La storia delle proposte parlamentari però è ben lunga e inizia nell'ottobre del 1979 con l’on. Maria Magnani Noya, che recepiva orientamenti espliciti emersi con la Risoluzione n. 37 del 27.09.1978 del Consiglio d’Europa e già contenuti implicitamente nella CEDU, ratificata peraltro dall’Italia il 4 agosto 1955, come la recente sentenza della Corte Europea ci dimostra.
È molto lunga anche la storia delle sensibilizzazioni sul tema, che ha visto una prima causa civile contro lo Stato nel 1980 (link 3), articoli con altrui proposte di legge non parlamentari anche anteriori (giugno 1979) e successive perché ripetute nel tempo, nonché il fiorire di siti e blog dedicati al Cognome Materno, che hanno quotidianamente impegnato nella diffusione dell'idea donne e uomini, sia pure di orientamento differente.
Il Ddl di cui oggi si parla è solamente un aborto di pensiero, perché muove non da una riflessione autonoma sul diritto al cognome - a chi compete e quali altri diritti lede una sua attribuzione sessista - ma unicamente dalla necessità di TAMPONARE gli effetti della sentenza di Strasburgo, derivante non solo dal desiderio personale di Alessandra Cusan di poter dare il suo cognome ai suoi figli - desiderio sostenuto dal coniuge Luigi Fazzo - ma da una esigenza di carattere generale, da lei espressa con queste lucide parole: “I diritti non sono residuali rispetto ad altri temi su cui il Parlamento deve esprimersi”. I diritti e non gli accomodamenti frettolosi.

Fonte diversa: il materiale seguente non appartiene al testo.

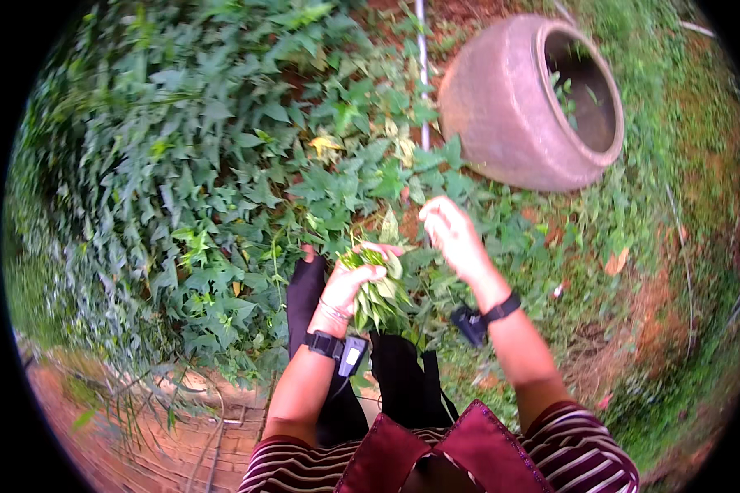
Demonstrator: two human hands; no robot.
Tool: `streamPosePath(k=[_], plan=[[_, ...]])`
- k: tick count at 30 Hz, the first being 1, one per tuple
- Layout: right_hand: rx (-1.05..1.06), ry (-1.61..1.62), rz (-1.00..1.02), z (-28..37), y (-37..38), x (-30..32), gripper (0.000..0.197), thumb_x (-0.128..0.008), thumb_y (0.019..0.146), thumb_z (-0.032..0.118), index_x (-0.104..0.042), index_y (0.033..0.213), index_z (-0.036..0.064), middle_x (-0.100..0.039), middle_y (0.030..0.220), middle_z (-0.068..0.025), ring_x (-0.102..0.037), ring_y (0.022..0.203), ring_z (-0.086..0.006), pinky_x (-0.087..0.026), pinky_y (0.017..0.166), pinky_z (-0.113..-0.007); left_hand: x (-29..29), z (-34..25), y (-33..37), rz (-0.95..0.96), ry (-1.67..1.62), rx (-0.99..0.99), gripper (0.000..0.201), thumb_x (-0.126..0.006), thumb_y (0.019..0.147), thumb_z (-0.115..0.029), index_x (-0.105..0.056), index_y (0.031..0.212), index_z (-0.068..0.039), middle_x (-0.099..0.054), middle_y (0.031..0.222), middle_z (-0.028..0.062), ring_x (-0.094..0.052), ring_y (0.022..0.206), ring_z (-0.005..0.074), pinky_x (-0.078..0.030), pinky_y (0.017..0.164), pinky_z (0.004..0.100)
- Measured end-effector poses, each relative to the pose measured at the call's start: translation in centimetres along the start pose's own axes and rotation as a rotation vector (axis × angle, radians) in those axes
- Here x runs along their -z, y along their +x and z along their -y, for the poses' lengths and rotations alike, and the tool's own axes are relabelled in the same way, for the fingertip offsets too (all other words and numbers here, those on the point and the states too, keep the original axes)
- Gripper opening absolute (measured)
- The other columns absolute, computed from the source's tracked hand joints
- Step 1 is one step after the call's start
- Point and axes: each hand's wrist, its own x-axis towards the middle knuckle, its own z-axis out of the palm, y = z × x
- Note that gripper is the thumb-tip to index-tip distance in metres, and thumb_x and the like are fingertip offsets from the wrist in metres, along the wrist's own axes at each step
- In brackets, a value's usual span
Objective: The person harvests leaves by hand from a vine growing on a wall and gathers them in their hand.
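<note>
My left hand (355,278) is closed around a bunch of leafy green shoots (376,302), their leaves hanging below the fingers and pale cut stems showing at the top. To its right, my right hand (454,237) hovers over the vines with its fingers loosely bent and apart. Nothing shows in it, though glare and blur soften its fingertips. Low creeping vines (222,193) with pointed green leaves spread in front of both hands and far out to the left.
A big brown clay jar (501,103) lies tilted at the far right, its mouth facing right. A pale pipe (423,74) runs through the vines beside it. Brick paving (156,444) borders the bed at the near left. Grass and bare reddish soil (649,316) stretch along the right.
</note>
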Motion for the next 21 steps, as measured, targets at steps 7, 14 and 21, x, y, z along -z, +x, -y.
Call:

Il 4 Febbraio di quest'anno Laura Cima consegnava alla Presidente della Camera la sua Petizione per la messa all'ordine del giorno del tema. Nello stesso giorno (link 4) inviavo alla Camera e al Senato tre mie Petizioni con due diversi progetti di legge e una richiesta di emendamento (link 5) ad eventuali progetti legislativi che potessero incontrare il favore del Parlamento. L'emendamento riguardava soprattutto la proposta di Alessandra Mussolini (manchevole peraltro di sufficiente articolazione perché si possa definirla tale) e quella di Laura Garavini, attestata su una concezione puramente apparente di uguaglianza - quella cioè che continua a ignorare il diverso contributo alla messa al mondo del figlio, che vede impegnata con gravidanza e parto unicamente la madre - e su un'assenza di libertà del figlio maggiorenne relativa alla modifica del/dei suoi cognomi.
Le mie due petizioni con proposte di legge, invece, presentavano due diversi progetti: il primo per il solo doppio cognome (link 6) e il secondo per una scelta ragionata tra doppio cognome e cognome/i di un solo genitore, solo in caso di accordo raggiunto (link 7).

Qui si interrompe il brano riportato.